▶ **Records from a data source**:
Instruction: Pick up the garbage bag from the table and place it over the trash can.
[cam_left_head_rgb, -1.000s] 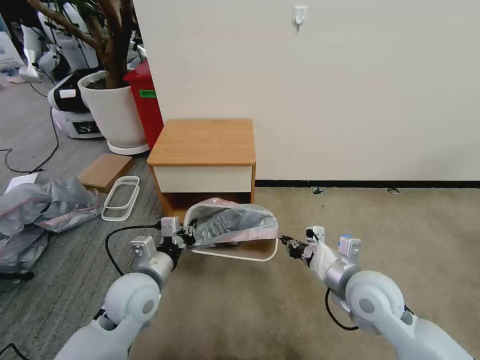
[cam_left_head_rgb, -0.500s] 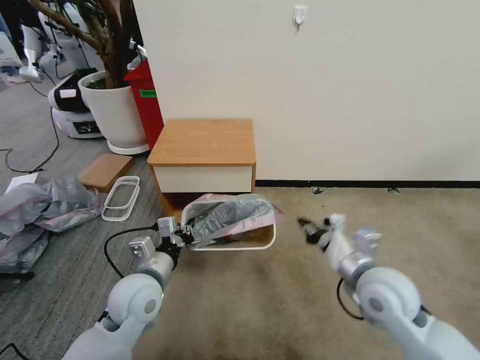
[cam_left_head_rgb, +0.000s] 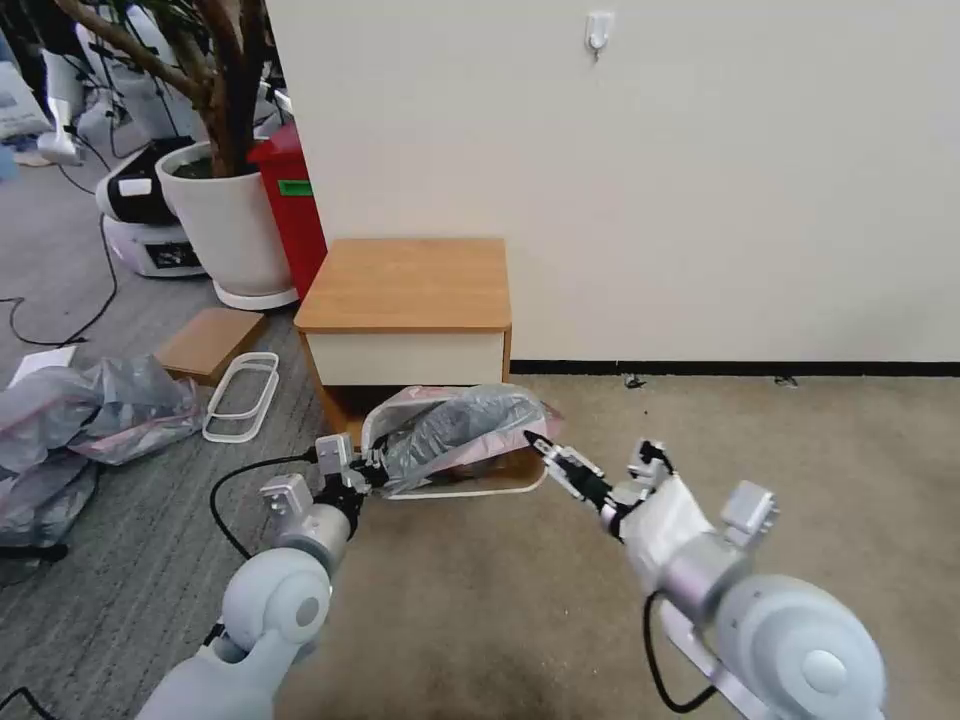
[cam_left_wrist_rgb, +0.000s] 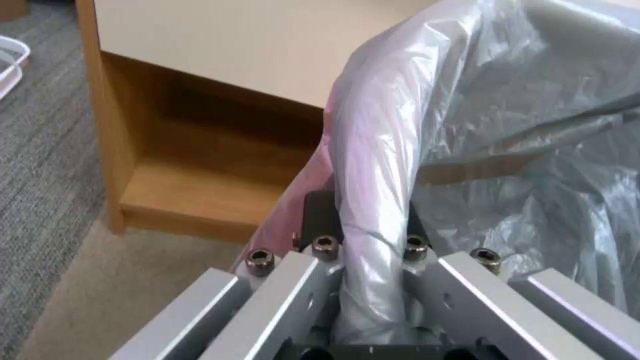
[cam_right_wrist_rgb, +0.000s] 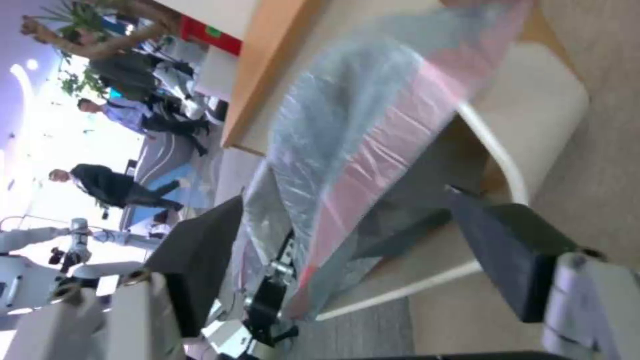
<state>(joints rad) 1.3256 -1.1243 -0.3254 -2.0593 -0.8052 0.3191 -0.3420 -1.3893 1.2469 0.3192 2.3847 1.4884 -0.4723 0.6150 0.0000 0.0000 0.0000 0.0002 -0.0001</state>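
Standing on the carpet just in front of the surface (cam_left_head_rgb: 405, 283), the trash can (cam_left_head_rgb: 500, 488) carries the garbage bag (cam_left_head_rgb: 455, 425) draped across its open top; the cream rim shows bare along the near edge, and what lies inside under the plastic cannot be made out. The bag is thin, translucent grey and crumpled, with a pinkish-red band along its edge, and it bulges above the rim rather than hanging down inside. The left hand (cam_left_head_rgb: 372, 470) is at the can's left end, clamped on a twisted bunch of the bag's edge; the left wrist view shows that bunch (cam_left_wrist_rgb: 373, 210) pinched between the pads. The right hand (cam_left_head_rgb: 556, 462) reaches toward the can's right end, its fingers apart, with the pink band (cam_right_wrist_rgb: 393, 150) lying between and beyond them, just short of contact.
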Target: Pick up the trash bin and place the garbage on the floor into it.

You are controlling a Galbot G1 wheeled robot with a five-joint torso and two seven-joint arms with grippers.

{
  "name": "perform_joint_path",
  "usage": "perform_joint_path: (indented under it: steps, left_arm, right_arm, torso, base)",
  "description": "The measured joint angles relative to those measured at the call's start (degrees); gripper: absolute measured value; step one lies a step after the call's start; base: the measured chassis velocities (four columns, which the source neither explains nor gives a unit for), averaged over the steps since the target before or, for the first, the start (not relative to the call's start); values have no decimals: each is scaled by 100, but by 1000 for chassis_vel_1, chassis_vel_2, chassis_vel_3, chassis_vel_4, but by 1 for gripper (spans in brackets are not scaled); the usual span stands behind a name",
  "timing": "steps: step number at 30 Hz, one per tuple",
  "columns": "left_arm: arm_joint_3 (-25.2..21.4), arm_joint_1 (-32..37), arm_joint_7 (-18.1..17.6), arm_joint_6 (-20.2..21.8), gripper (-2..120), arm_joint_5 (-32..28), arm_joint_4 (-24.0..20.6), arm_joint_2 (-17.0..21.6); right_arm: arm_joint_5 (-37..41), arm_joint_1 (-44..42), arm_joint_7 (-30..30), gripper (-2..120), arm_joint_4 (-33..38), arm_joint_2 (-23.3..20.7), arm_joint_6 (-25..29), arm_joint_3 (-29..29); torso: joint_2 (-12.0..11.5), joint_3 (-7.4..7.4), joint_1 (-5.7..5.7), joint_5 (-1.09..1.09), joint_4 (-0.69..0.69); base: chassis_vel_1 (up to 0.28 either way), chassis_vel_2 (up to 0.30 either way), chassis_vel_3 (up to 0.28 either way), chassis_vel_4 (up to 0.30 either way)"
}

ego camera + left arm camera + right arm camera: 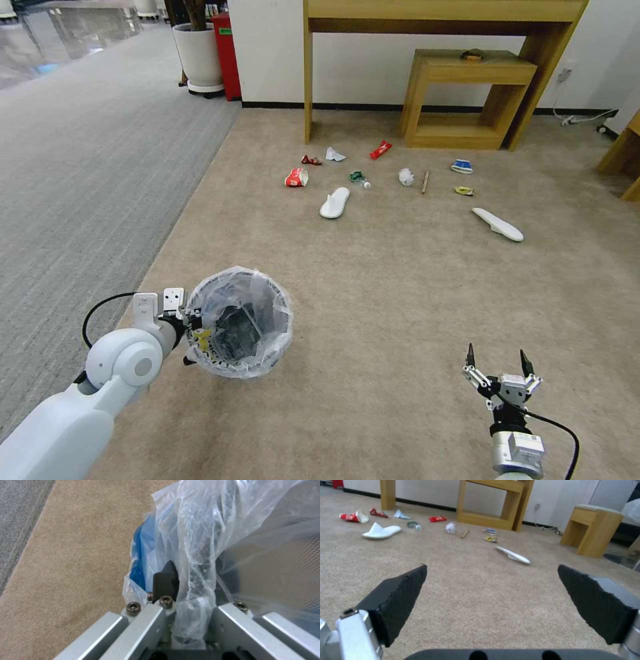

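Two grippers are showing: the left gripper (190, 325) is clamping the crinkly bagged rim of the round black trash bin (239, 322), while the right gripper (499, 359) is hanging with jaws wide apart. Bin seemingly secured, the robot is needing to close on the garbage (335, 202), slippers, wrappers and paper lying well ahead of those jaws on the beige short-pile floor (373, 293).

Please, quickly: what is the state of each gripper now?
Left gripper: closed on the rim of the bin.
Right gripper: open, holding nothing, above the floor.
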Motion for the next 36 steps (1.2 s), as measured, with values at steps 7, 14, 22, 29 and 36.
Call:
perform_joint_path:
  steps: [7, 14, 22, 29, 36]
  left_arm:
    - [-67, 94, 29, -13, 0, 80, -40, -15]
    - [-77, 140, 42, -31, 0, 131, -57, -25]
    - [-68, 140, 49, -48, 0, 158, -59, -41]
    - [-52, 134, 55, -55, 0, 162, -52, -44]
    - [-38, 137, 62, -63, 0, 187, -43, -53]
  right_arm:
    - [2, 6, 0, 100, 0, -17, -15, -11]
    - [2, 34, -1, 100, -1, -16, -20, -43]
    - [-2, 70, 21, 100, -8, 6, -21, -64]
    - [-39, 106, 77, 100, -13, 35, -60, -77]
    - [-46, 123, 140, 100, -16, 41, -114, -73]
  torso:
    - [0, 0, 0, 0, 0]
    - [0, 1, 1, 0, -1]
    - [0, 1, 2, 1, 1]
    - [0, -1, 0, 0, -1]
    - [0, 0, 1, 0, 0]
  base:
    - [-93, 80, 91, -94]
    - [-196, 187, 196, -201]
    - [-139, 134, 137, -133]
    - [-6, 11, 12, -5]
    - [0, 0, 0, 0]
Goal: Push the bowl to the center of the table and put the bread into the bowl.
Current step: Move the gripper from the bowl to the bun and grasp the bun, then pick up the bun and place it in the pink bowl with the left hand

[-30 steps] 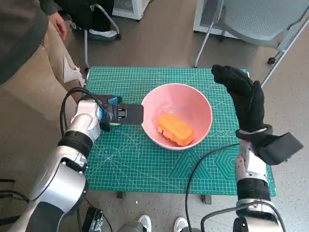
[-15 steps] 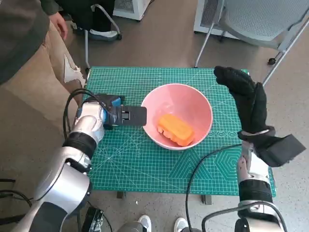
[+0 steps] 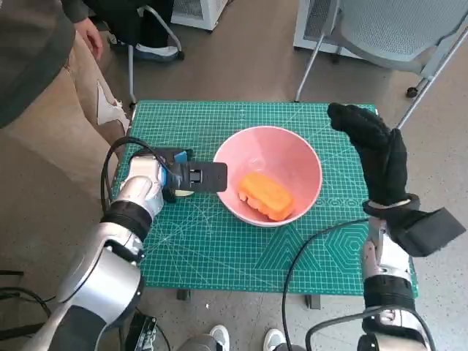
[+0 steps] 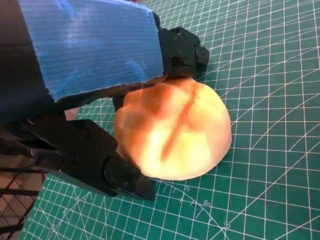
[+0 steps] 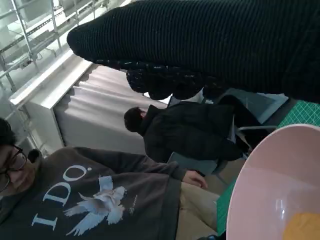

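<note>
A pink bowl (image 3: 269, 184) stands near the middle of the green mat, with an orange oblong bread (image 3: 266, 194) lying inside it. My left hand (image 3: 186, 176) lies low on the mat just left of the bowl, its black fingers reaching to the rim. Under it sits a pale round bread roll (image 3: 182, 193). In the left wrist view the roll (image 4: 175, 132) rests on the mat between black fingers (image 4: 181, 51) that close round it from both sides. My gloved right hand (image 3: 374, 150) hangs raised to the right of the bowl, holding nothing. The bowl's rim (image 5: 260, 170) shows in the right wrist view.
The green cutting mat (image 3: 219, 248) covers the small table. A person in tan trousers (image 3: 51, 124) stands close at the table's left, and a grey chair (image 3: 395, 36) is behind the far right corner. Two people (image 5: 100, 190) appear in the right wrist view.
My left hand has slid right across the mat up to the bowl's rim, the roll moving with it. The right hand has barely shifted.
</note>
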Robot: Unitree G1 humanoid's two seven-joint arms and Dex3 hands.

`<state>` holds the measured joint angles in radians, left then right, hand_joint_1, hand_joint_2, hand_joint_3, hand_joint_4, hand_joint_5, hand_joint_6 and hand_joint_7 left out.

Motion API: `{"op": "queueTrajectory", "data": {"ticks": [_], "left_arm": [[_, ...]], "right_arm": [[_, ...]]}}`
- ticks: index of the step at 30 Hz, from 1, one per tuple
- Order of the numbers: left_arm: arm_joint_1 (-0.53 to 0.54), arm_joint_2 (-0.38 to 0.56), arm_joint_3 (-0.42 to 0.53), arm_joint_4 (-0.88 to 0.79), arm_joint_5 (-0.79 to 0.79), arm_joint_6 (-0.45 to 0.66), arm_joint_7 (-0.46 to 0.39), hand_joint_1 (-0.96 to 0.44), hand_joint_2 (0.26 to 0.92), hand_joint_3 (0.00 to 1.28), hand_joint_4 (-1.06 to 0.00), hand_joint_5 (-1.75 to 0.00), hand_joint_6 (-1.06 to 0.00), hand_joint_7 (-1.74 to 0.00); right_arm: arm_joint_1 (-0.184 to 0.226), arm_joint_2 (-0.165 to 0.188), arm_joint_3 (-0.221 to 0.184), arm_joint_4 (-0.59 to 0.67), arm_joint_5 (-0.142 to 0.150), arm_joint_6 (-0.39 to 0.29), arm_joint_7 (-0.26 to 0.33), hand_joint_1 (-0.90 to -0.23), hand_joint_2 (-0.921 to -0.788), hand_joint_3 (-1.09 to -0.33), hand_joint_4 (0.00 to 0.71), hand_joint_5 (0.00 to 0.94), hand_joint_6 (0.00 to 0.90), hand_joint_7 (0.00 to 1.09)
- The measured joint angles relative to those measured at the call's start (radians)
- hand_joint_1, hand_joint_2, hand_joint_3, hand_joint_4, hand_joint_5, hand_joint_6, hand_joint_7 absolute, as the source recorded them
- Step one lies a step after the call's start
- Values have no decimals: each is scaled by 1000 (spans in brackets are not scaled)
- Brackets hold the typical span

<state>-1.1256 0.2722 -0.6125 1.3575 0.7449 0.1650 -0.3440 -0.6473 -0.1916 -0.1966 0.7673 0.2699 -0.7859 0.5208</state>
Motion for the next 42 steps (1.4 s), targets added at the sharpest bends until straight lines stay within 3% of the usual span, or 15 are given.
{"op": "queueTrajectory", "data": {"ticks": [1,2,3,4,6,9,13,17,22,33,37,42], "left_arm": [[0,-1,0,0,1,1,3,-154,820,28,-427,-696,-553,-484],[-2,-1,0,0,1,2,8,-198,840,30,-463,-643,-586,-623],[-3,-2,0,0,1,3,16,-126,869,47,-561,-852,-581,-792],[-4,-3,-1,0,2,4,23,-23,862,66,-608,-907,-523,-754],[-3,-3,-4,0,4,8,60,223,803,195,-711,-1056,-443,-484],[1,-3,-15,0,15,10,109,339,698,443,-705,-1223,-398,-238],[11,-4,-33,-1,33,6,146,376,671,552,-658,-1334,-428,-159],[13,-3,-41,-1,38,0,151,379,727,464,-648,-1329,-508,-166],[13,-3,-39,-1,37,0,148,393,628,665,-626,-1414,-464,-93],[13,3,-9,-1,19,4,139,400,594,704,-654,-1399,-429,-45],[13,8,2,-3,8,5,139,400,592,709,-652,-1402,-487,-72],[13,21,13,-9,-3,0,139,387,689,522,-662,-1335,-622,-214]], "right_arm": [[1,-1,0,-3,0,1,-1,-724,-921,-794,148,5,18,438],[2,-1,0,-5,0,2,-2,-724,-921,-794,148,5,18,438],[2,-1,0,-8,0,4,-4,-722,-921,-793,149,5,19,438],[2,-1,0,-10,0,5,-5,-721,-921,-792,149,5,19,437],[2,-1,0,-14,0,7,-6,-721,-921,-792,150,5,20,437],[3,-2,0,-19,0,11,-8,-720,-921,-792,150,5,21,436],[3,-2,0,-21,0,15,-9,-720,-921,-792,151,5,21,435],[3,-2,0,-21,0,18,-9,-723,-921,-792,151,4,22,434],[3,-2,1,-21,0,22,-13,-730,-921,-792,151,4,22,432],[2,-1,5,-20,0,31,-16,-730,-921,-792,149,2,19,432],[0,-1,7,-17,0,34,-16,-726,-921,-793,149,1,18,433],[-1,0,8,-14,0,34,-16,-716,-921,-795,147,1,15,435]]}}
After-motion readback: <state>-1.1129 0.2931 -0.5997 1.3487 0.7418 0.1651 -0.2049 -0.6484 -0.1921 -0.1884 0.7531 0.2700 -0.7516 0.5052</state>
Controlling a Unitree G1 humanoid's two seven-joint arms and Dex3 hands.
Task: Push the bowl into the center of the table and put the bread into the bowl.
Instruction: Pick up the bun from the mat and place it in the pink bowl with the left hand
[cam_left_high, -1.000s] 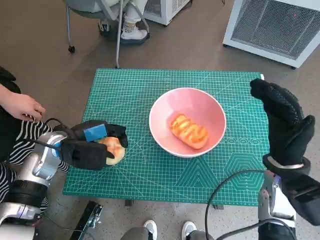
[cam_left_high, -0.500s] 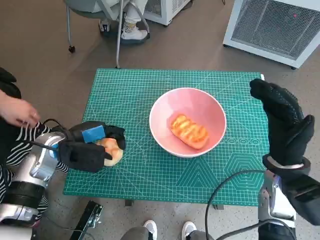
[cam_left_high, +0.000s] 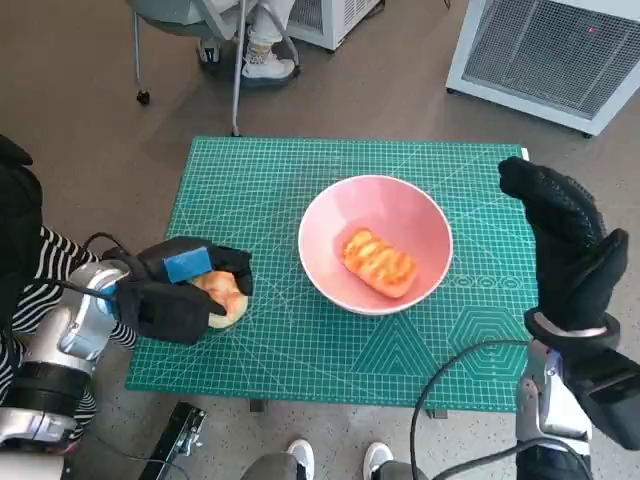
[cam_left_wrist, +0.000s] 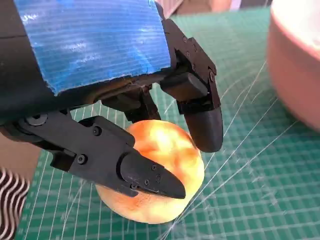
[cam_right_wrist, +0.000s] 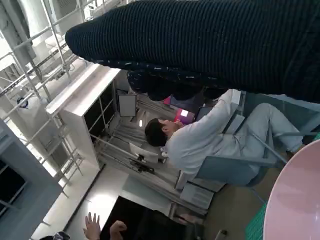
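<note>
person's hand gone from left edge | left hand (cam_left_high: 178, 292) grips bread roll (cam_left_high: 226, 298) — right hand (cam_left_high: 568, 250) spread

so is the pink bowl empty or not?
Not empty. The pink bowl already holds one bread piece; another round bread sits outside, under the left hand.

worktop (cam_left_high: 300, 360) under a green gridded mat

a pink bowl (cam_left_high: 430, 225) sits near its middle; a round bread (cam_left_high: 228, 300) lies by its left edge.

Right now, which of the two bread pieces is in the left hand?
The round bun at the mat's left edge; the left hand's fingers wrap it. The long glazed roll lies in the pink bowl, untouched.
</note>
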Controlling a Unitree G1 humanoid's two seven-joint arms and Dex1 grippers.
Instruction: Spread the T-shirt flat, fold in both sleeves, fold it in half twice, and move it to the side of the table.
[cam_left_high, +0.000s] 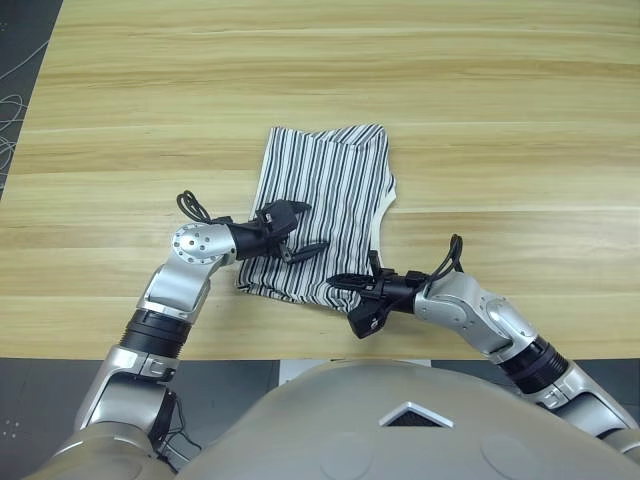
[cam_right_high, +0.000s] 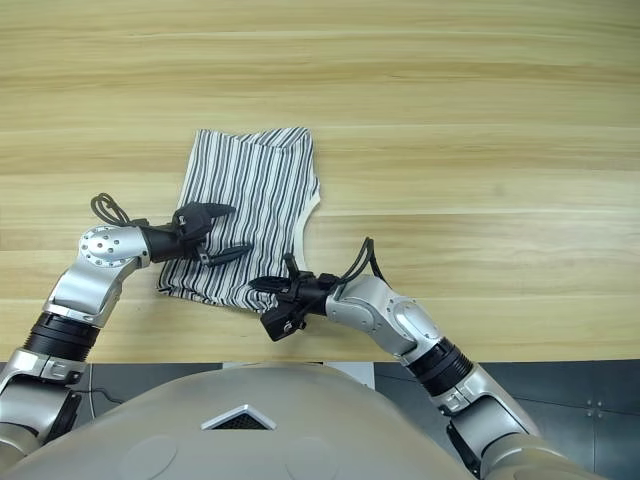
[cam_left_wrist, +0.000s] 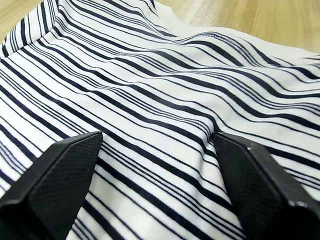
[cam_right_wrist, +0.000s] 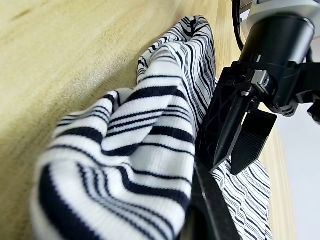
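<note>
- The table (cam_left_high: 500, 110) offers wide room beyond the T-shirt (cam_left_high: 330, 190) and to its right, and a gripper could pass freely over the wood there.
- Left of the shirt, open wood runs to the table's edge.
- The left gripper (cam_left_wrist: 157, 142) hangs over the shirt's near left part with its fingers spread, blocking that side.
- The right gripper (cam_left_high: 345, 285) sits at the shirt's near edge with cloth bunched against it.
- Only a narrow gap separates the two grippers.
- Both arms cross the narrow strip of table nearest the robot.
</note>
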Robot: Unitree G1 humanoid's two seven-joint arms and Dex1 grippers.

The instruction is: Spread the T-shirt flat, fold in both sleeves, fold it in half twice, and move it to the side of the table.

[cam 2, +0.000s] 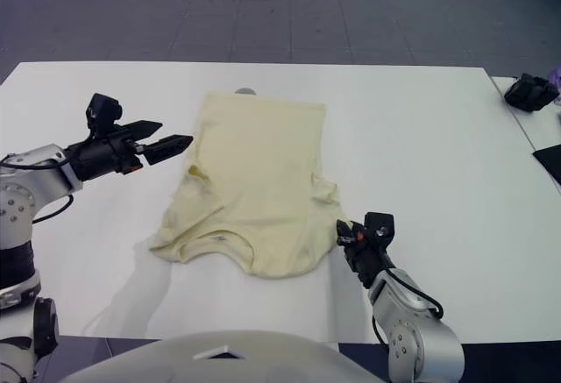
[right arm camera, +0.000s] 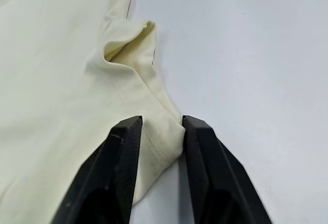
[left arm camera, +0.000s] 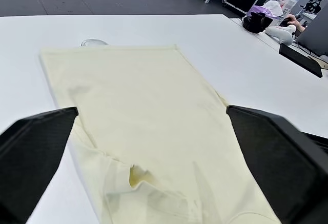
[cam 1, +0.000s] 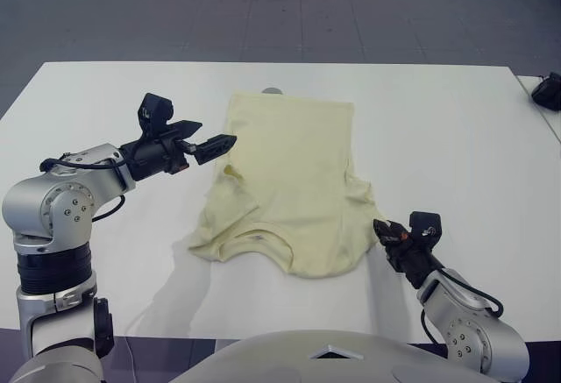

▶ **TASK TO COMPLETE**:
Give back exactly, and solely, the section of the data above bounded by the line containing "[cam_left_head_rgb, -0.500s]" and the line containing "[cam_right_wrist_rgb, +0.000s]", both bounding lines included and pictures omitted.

▶ **WRITTEN ANSWER**:
[cam_left_head_rgb, -0.500s] 
[cam_left_head_rgb, +0.000s] 
[cam_left_wrist_rgb, +0.000s] 
[cam_right_wrist_rgb, +0.000s] 

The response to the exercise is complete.